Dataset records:
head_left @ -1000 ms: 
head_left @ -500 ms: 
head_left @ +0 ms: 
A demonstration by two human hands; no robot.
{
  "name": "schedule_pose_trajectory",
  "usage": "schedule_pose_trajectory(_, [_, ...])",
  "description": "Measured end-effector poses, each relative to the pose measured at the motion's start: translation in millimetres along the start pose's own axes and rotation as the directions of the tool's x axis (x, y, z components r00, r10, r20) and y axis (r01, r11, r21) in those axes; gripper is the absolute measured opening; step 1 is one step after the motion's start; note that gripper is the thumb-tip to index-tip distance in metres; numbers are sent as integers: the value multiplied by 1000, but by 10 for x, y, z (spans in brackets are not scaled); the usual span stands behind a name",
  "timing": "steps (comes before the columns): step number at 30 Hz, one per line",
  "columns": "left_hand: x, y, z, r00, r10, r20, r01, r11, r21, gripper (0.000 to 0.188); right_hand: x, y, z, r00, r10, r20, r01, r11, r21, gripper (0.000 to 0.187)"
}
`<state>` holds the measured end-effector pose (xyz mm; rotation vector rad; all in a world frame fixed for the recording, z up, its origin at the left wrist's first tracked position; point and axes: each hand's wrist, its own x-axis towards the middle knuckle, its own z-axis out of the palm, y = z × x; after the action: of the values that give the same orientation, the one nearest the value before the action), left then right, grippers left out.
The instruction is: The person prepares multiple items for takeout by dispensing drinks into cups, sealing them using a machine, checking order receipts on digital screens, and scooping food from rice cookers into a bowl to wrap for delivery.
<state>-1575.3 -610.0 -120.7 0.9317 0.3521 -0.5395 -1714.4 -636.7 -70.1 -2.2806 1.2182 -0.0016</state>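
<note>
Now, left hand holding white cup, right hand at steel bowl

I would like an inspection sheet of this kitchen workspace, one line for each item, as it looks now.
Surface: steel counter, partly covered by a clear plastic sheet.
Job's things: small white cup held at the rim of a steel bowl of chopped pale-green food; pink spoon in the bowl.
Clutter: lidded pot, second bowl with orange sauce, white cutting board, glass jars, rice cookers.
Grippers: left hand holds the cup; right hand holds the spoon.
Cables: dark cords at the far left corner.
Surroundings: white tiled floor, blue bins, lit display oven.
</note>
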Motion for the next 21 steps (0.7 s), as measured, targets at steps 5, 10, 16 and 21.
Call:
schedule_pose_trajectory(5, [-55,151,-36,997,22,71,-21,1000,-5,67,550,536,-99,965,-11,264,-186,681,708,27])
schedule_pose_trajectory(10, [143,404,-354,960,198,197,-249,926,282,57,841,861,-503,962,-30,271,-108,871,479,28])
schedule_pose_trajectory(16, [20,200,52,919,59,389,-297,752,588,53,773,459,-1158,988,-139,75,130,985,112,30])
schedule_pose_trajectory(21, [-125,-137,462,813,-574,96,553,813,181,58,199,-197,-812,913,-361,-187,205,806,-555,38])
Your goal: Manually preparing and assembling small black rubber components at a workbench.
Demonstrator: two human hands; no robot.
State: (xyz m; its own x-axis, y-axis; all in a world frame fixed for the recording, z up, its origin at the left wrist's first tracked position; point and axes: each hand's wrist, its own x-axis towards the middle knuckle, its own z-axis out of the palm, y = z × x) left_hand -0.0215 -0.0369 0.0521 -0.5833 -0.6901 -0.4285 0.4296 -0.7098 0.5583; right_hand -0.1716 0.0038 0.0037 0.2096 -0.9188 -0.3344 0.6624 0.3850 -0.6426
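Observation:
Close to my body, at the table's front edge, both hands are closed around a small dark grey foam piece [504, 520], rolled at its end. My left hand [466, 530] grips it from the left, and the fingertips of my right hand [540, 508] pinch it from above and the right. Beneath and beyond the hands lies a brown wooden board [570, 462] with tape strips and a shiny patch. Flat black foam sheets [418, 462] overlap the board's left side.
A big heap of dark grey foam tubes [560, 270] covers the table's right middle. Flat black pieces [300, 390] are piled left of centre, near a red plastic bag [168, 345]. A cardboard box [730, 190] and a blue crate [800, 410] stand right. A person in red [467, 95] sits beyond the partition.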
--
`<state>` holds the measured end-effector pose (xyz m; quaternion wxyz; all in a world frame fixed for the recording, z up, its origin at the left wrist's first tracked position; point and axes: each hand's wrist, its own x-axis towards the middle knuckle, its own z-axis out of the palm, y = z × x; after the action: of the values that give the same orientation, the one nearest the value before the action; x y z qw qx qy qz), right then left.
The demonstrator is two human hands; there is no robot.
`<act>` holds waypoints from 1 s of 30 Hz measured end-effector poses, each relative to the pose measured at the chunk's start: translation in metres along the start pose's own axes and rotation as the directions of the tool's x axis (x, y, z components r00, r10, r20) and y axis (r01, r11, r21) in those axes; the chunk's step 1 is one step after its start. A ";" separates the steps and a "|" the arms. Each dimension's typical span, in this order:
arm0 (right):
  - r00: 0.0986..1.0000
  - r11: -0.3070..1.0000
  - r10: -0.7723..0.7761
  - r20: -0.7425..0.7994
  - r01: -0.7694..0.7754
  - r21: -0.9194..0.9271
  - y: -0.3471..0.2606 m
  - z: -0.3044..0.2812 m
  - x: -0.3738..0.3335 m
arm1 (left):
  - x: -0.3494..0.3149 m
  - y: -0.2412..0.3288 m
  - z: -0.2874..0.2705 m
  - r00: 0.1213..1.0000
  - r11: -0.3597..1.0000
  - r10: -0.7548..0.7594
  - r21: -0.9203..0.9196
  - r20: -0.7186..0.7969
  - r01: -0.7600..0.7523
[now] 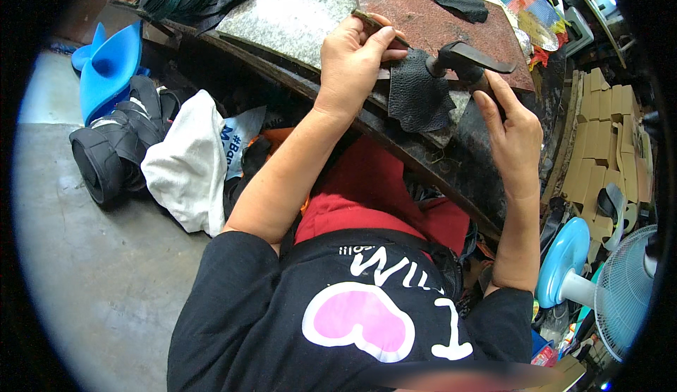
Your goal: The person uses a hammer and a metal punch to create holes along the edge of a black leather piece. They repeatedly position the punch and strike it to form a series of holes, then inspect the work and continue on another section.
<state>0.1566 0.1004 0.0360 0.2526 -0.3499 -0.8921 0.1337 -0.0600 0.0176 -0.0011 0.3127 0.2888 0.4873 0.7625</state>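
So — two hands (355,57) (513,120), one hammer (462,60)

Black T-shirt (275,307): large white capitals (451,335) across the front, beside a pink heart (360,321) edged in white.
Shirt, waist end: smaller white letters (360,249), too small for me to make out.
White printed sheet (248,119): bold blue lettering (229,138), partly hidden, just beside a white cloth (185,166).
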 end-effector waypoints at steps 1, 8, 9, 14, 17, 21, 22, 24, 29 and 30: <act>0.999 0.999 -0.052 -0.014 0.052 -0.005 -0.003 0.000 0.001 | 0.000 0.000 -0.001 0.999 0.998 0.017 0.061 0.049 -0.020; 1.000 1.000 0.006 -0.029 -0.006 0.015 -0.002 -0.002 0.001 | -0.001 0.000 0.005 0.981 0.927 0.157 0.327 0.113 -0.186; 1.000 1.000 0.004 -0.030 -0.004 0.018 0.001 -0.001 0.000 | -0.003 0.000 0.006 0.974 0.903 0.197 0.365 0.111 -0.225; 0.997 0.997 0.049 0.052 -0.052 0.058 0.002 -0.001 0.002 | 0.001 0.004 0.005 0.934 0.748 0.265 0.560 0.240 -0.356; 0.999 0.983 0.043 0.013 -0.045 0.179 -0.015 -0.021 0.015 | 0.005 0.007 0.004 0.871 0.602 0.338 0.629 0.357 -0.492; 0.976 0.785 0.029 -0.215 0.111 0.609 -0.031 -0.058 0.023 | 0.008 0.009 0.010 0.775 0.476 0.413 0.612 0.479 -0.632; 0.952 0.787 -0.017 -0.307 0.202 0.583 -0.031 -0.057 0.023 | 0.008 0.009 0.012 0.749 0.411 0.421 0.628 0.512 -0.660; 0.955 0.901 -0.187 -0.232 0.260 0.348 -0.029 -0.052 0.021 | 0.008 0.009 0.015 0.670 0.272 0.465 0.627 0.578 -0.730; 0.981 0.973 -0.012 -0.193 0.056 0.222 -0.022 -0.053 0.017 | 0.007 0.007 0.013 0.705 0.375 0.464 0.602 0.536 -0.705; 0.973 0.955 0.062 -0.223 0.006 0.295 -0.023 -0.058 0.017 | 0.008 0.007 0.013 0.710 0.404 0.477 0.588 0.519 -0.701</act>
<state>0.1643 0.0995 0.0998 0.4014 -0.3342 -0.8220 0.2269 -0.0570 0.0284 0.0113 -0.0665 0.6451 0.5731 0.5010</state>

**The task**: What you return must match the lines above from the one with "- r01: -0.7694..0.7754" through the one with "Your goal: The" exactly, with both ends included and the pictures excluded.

**Answer area**:
  - r01: -0.7694..0.7754
  - r21: -0.9194..0.9271
  - y: -0.3471..0.2606 m
  - z: -0.3044..0.2812 m
  - x: -0.3738..0.3335 m
arm1 (left):
  - x: -0.3494..0.3149 m
  - y: -0.2412..0.3288 m
  - z: -0.2874..0.2705 m
  - r00: 0.1213..1.0000
  - r11: -0.3597..1.0000
  - r10: -0.7548..0.7594
  - r21: -0.9203..0.9196
  - r20: -0.7186..0.7969
  - r01: -0.7600..0.7523
[now] 
Your goal: The person uses a hammer and a metal punch to create holes along the edge of a black leather piece. They repeatedly position the punch and strike it to form a series of holes, then inspect the work and continue on another section.

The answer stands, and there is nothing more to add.